DATA EXCERPT:
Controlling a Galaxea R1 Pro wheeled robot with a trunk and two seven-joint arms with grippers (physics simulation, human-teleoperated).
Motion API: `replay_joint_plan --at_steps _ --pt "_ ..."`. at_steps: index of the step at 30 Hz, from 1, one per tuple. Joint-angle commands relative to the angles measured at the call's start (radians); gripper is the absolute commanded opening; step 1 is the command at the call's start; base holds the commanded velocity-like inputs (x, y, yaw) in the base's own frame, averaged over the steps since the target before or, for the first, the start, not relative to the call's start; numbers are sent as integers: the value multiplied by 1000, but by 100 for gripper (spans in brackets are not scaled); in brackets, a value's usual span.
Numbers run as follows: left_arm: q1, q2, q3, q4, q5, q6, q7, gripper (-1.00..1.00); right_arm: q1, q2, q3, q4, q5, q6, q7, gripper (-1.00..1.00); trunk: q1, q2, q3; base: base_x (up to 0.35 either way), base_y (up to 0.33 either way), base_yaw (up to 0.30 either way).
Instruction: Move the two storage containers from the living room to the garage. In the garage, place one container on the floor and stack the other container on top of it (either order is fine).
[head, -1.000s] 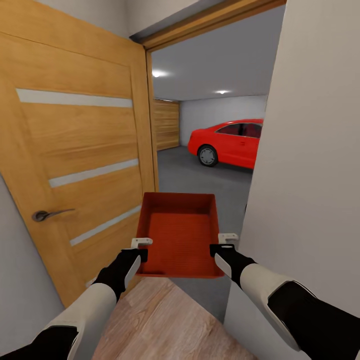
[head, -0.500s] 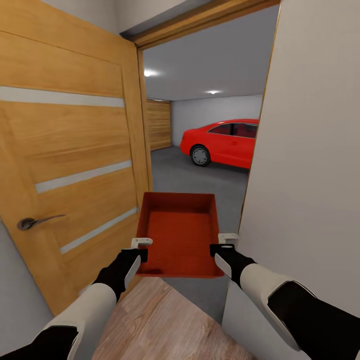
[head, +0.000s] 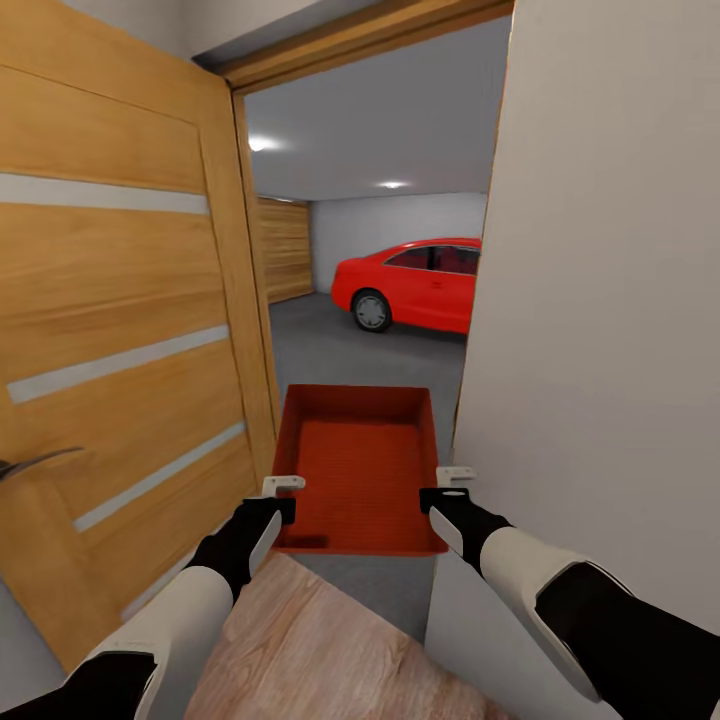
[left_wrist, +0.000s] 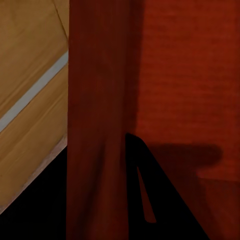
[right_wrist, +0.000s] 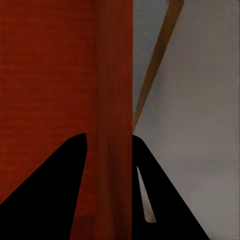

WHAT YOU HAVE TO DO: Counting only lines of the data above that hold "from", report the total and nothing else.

WRITTEN RESPONSE: 2